Aquellas tablas de los libros infantiles nos presentaban conjugada la vida: amar, temer, partir. Allí estaba el paradigma de todo, aunque no lo sabíamos aún. Tiempos verbales de nombre fascinante, como sacados de un libro de caballerías o una novela bizantina (pretérito pluscuamperfecto de Alejandría, gerundio de Constantinopla, futuro perfecto de Escocia).
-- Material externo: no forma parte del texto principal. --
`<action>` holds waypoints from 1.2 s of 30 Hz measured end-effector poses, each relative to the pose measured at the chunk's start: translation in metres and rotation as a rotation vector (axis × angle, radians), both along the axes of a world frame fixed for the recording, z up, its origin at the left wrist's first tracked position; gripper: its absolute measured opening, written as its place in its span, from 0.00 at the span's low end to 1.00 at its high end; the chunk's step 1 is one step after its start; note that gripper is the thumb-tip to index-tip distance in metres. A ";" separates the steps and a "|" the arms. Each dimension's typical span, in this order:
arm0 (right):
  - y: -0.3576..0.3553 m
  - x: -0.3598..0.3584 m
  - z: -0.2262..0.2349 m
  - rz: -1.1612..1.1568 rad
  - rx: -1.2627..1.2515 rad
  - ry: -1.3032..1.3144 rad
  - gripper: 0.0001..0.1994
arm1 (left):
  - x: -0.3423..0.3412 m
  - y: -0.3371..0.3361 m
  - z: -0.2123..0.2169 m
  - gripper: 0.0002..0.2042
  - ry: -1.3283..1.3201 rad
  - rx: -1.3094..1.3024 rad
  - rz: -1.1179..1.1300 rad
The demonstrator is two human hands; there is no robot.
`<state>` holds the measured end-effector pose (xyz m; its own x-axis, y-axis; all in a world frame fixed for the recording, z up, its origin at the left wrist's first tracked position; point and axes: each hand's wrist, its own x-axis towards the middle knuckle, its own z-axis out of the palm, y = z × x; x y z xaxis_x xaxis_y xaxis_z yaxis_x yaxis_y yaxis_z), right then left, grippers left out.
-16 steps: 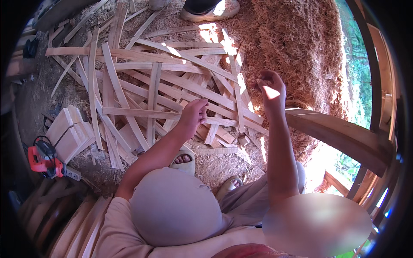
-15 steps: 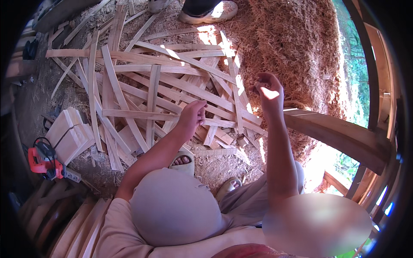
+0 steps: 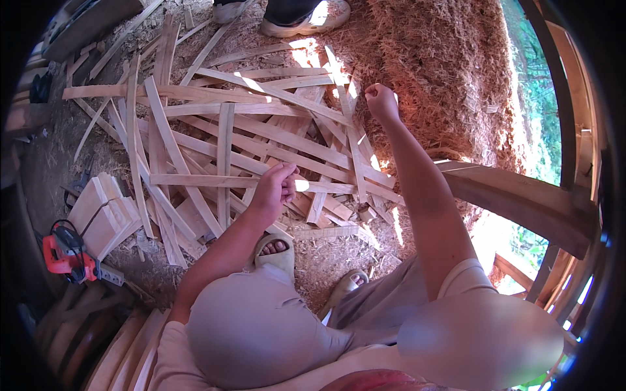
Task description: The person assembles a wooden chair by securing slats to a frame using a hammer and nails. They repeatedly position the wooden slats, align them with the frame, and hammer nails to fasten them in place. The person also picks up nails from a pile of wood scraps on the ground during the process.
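Note:
My left hand [image 3: 276,189] hovers over the near side of a loose pile of thin wooden strips [image 3: 280,130]. Its fingers are curled together; whatever they may hold is hidden. Farther out, my right hand [image 3: 382,103] reaches to the pile's far right edge, beside a bank of wood shavings [image 3: 437,72]. That hand is closed too, and I cannot make out anything in it. One long strip [image 3: 195,180] runs from the left to below my left hand. The strips cross each other at many angles.
A red and black power tool [image 3: 64,253] with a cord lies left, beside a strapped bundle of boards [image 3: 104,215] and a power strip [image 3: 112,275]. A thick wooden beam [image 3: 515,205] juts in on the right. Another person's shoe [image 3: 313,18] stands at the far edge.
My right hand has moved farther out and left, and its fingers have drawn closed. My left hand has shifted slightly left and nearer. The whole view has turned a little.

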<state>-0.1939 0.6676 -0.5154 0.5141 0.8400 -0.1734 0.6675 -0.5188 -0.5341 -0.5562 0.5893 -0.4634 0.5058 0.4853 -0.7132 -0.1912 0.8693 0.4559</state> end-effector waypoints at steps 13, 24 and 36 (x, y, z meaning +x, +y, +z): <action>0.010 -0.002 -0.009 -0.199 0.035 -0.059 0.12 | 0.004 0.002 -0.011 0.09 -0.031 -0.017 0.017; -0.090 -0.148 0.137 0.333 -0.377 0.464 0.11 | 0.032 0.006 -0.028 0.14 -0.261 -0.128 0.053; 0.023 -0.088 0.056 0.456 -0.114 -0.261 0.08 | 0.018 0.002 -0.026 0.15 -0.132 -0.251 0.167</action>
<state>-0.2818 0.6904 -0.4591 0.1395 0.9716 -0.1913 0.9417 -0.1899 -0.2776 -0.5386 0.5913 -0.4896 0.5298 0.3868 -0.7548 -0.3839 0.9029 0.1933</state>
Y, entre todos ellos, señero, espada en mano, apostado a la entrada del puente, el pretérito indefinido, traicionado por los gramáticos, que atraviesa el aire frío de la madrugada para llegar ahora hasta mi cuarto y recordarme, con su habitual contundencia, que fui.
Un tiempo indefinido. ¿Qué tiempo no lo es? ¿El de hacerse mayor? ¿El que separa el otoño del invierno? ¿La salud de la enfermedad? ¿El amor de la indiferencia? ¿La amistad de la distancia? ¿El tiempo de hacerse más mayor aún? ¿El de los recuerdos? La vida se conjuga siempre con colores degradados. El entretiempo es su única estación.
Fulgores de una época en que los libros, pintados de colorines, aún olían a inocencia y sus tablas de letra pequeña (ahora imposible) nos advertían de algo lejano pero seguro: amarás, temiste, has partido.